Résumé de la décision
M. A B a contesté la décision implicite du président de la communauté de communes Moselle et Madon qui avait refusé de rétablir la collecte hebdomadaire des ordures ménagères résiduelles à Neuves-Maisons. Le tribunal administratif de Nancy a annulé cette décision et a ordonné un réexamen des modalités de collecte. La communauté de communes a ensuite fait appel de ce jugement. Cependant, par un mémoire enregistré le 23 février 2024, elle a décidé de se désister de sa requête. La cour a pris acte de ce désistement et a condamné la communauté de communes à verser 1 000 euros à M. B au titre de l'article L. 761-1 du code de justice administrative.
Arguments pertinents
1. Droit au désistement : La cour a constaté que le désistement de la communauté de communes était "pur et simple", ce qui signifie qu'il n'y avait aucune condition ou réserve attachée à ce désistement. Cela est conforme à l'article R. 222-1 du code de justice administrative, qui permet aux présidents de formation de jugement de donner acte des désistements.
2. Condamnation au titre de l'article L. 761-1 : La cour a décidé de mettre à la charge de la communauté de communes une somme de 1 000 euros à verser à M. B, en application de l'article L. 761-1 du code de justice administrative, qui prévoit que "la perte de procès peut donner lieu à une condamnation à payer une somme au titre des frais exposés par la partie gagnante".

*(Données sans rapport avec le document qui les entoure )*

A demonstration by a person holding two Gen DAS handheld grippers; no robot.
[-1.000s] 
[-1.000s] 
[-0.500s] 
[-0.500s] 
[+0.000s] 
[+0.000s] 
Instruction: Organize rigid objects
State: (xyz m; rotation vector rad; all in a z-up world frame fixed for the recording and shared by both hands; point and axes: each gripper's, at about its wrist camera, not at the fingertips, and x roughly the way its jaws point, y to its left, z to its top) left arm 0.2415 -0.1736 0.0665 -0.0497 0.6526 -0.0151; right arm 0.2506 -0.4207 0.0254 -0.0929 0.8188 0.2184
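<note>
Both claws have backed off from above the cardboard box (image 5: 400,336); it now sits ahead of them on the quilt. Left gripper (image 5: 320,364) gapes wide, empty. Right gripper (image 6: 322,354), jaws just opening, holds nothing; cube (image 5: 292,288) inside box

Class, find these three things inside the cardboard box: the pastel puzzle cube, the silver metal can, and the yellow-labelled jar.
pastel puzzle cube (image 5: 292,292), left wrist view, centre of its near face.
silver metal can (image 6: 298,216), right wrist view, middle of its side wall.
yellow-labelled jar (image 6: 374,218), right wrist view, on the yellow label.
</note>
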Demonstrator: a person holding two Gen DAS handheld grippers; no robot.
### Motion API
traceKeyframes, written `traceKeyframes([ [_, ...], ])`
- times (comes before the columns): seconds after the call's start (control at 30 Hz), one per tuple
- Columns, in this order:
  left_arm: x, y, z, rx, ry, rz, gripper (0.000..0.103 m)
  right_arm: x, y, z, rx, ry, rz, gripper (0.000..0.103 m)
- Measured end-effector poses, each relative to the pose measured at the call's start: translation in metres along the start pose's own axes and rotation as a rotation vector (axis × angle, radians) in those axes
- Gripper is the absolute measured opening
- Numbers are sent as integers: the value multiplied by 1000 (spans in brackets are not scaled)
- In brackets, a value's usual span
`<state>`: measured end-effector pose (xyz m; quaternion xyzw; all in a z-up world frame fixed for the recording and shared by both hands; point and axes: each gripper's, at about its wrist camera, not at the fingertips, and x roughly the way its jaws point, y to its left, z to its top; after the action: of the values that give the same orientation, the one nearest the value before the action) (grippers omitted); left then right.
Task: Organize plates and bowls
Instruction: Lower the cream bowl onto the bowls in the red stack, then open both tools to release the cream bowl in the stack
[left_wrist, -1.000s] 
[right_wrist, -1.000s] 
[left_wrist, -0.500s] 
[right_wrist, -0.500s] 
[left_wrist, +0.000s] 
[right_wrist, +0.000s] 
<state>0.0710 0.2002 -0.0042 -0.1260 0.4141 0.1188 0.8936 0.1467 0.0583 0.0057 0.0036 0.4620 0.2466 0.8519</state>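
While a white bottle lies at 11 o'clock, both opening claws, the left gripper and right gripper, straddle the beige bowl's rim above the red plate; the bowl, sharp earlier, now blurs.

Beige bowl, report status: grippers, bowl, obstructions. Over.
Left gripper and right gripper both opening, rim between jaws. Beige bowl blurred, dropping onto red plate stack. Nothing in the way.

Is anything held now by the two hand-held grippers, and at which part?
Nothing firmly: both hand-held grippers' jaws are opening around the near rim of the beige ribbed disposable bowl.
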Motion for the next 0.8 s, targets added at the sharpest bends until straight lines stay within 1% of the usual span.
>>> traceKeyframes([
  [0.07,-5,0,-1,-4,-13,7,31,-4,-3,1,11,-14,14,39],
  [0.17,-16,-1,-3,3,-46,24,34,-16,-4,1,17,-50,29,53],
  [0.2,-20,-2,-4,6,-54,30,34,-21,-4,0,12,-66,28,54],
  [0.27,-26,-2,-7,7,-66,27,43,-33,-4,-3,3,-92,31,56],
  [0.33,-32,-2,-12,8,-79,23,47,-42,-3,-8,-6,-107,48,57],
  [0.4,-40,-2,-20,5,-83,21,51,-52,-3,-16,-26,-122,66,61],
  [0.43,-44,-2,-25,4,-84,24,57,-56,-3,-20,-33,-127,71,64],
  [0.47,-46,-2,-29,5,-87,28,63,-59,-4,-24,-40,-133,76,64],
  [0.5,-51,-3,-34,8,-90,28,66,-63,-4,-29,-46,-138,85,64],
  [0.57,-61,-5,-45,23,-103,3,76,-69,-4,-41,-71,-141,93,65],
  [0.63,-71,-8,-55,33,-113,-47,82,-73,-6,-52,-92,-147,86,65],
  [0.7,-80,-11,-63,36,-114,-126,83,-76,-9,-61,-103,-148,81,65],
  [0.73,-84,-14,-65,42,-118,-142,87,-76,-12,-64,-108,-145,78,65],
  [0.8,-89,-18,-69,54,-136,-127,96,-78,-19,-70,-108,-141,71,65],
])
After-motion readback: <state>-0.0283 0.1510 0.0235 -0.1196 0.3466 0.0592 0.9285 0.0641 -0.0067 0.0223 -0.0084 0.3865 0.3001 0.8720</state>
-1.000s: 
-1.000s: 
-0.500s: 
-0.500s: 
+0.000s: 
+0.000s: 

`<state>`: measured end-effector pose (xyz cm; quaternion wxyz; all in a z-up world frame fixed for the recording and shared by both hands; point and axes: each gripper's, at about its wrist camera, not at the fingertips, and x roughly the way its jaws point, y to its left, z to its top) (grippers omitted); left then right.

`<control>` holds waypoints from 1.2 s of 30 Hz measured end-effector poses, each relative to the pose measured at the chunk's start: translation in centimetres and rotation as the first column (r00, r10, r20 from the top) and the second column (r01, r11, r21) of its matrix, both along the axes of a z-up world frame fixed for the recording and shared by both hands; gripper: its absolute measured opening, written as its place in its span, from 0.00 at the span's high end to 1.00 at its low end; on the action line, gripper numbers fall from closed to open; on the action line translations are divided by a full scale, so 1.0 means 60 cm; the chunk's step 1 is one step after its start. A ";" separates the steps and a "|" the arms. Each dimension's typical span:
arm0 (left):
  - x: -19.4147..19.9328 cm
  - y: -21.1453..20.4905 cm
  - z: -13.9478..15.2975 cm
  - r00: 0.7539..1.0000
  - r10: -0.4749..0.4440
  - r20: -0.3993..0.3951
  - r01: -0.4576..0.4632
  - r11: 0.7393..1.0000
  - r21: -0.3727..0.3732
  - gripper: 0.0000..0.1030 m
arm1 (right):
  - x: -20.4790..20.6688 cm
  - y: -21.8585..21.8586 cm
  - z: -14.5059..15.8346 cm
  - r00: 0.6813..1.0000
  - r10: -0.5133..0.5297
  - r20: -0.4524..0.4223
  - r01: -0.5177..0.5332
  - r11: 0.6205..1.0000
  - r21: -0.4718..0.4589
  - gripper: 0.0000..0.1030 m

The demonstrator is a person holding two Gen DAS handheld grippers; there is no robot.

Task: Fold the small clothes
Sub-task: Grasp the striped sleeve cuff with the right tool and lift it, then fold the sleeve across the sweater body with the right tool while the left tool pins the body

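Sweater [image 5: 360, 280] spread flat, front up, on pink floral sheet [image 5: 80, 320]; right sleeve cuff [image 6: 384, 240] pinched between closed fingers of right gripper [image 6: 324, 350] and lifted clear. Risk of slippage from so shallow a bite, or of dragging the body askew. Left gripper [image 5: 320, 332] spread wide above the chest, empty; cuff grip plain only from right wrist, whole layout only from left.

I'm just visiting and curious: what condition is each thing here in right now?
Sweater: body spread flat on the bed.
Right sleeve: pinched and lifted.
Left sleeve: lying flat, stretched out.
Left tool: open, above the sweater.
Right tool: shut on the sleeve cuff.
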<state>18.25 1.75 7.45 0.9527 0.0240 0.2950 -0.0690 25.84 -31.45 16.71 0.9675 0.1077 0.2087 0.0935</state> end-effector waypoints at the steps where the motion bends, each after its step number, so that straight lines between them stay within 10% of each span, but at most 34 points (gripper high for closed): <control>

Interprétations et citations légales
1. Article R. 222-1 du code de justice administrative : Cet article permet aux présidents de formation de jugement de statuer sur les désistements et les requêtes qui ne présentent plus de questions à juger, sauf en ce qui concerne les condamnations prévues à l'article L. 761-1. La cour a appliqué cet article pour donner acte du désistement de la communauté de communes, affirmant que "rien ne s'oppose à ce qu'il en soit donné acte".
2. Article L. 761-1 du code de justice administrative : Cet article stipule que "la juridiction peut, dans les décisions qu'elle rend, condamner l'État ou les collectivités publiques à payer une somme au titre des frais exposés par la partie gagnante". La cour a interprété cet article pour justifier la condamnation de la communauté de communes à verser une somme à M. B, en considérant que ce dernier avait gagné le procès initial et que le désistement de la communauté de communes ne changeait pas cette situation.
En conclusion, la décision de la cour s'appuie sur des principes clairs du droit administratif, en respectant les procédures de désistement et en garantissant le droit à réparation des frais pour la partie gagnante.